The luminance of the furnace outer ring of the light-emitting diode of the epitaxial wafer prepared based on different magnesium source dopants in Example 1 and Comparative Example 1 is measured, and it is found that both luminance curves are basically in the luminous wavelength range between 450-470 nanometers. Keep consistent, the maximum brightness is around 455 nanometers, and the maximum brightness value is about 300mW, which proves that the doping effect of the device prepared when using the organomagnesium compound shown in the structural formula (1) and the magnesium dicene as the dopant is equivalent.

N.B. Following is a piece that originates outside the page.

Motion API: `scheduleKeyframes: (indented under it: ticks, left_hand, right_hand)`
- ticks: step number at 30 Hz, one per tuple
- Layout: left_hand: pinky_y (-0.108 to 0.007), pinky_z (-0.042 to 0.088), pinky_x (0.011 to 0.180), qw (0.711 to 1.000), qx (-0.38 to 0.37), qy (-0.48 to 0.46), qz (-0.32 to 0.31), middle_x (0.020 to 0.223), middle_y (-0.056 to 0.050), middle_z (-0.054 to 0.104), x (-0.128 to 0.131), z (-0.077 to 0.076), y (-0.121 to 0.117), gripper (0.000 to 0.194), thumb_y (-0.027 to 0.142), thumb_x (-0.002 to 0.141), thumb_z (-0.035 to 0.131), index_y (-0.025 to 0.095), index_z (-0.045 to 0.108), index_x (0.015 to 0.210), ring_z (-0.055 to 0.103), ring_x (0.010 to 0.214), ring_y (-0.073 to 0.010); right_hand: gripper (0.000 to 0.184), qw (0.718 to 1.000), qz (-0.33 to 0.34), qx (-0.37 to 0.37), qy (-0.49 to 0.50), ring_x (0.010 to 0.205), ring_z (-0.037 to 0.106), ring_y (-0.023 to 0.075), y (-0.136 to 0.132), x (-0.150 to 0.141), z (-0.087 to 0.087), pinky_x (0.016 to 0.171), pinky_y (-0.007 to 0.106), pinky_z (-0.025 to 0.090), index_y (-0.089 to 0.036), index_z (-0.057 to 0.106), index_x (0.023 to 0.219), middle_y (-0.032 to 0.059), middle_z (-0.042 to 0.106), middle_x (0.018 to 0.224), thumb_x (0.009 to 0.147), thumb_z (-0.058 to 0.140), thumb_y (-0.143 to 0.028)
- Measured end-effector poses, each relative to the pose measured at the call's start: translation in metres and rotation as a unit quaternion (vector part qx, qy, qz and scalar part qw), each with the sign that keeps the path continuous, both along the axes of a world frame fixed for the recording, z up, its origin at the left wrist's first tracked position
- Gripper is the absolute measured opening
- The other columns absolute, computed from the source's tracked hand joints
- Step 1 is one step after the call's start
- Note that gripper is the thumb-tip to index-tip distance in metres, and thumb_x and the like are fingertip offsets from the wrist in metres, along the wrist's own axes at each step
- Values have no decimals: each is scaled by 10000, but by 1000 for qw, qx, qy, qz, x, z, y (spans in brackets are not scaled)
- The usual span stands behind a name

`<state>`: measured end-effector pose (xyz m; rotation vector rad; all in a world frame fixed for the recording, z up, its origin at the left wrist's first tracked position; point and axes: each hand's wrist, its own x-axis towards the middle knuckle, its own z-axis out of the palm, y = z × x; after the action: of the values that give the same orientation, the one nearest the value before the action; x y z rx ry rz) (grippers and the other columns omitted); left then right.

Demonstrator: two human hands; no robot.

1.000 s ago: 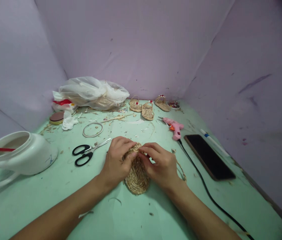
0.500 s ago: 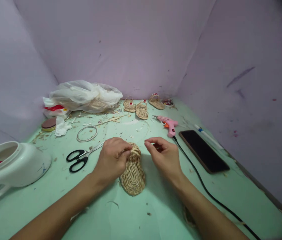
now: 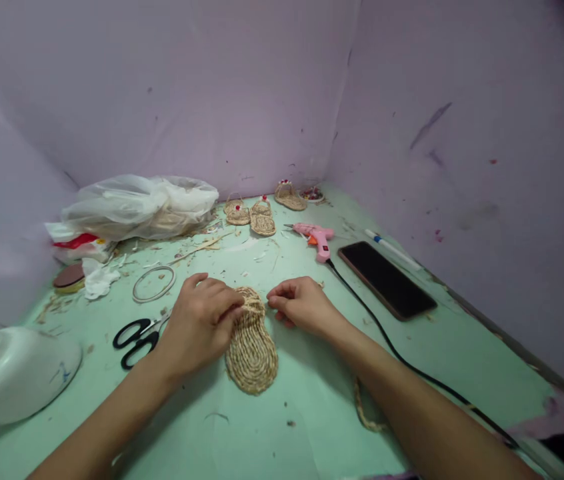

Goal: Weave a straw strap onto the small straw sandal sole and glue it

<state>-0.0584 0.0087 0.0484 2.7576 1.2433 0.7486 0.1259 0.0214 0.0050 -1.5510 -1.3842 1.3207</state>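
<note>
While the left hand (image 3: 201, 321) presses its fingers (image 3: 229, 312) closed on the far end of the oval woven straw sole (image 3: 251, 347), the right hand (image 3: 302, 305), loosely curled and empty, rests just beside that end; the sole's long axis runs from the fingers back toward the person on the green table (image 3: 312, 413).

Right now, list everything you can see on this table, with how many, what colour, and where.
woven sole: 1, straw, middle, between the hands
small straw sandals: 3, straw, far end by the wall
glue gun: 1, pink, right of the sandals
cord: 1, black, from the glue gun toward the near right
phone: 1, black, right side
pen: 1, white, beyond the phone
scissors: 1, black handles, left of the left hand
ring: 1, pale, behind the scissors
plastic bag: 1, clear, far left
jar: 1, white, near left, on its side
table: 1, green
left hand: fingers on the sole's far end
right hand: curled, beside the sole
</note>
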Motion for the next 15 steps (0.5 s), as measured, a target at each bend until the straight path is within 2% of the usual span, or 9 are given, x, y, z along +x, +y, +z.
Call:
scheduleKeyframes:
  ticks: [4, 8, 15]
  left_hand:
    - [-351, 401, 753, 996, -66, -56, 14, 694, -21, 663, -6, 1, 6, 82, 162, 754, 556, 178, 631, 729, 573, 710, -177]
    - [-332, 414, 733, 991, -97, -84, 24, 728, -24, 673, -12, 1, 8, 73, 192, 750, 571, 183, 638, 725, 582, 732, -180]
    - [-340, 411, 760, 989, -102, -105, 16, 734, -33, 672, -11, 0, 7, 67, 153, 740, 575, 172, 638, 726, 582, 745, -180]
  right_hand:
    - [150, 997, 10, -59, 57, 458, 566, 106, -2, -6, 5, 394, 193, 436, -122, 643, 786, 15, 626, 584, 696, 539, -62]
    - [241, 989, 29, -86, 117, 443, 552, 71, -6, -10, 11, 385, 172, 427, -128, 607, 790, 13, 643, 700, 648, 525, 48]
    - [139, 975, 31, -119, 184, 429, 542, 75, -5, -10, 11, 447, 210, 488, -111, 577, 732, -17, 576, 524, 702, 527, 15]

Compared with when magnesium dicene is used as a dopant, in the case of keeping the brightness of the device equivalent, since the organomagnesium compound shown in the structural formula (1) is liquid in the working state, it has a more stable high saturation vapor pressure, and the magnesium group The distribution is uniform, and the vapor pressure is more stable at the end of the use of the magnesium source, thereby improving the use efficiency and production efficiency of gallium, reducing production costs, lower requirements on the process, and suitable for mass production of devices.

In addition, except that the organic magnesium compound shown in structural formula (1) is applied to the epitaxial layer of light-emitting diodes, other electronic devices such as transistors, lasers, detectors or solar cells all involve magnesium-doped epitaxial layers, and the epitaxial layers of these epitaxial layers Magnesium doping can also use organomagnesium compounds in this application as dopants.

So far, those skilled in the art should recognize that, although a number of exemplary embodiments of the present application have been shown and described in detail herein, without departing from the spirit and scope of the present application, the The content directly determines or derives many other variations or modifications consistent with the principles of the application. Accordingly, the scope of this application should be understood and deemed to cover all such other variations or modifications.

Claims

An organomagnesium compound, characterized in that it has a structure represented by the following structural formula (1):
An electronic device comprising an epitaxial layer doped with magnesium atoms, characterized in that the magnesium atoms are provided by the organomagnesium compound according to claim 1.
The electronic device according to claim 2, wherein the epitaxial layer is an Al a In b Ga 1-ab N layer, wherein, 0≤a≤1, 0≤b≤1, 0≤a+b≤ 1, and the values of a and b are constant, change linearly or nonlinearly.
The electronic device according to claim 3, characterized in that the doping concentration of magnesium atoms in the Al a In b Ga 1-ab N layer is 1×10 18 /cm 3 to 5×10 20 /cm between 3 .
The electronic device according to claim 2, wherein the electronic device is a light emitting diode, a transistor, a laser, a detector or a solar cell.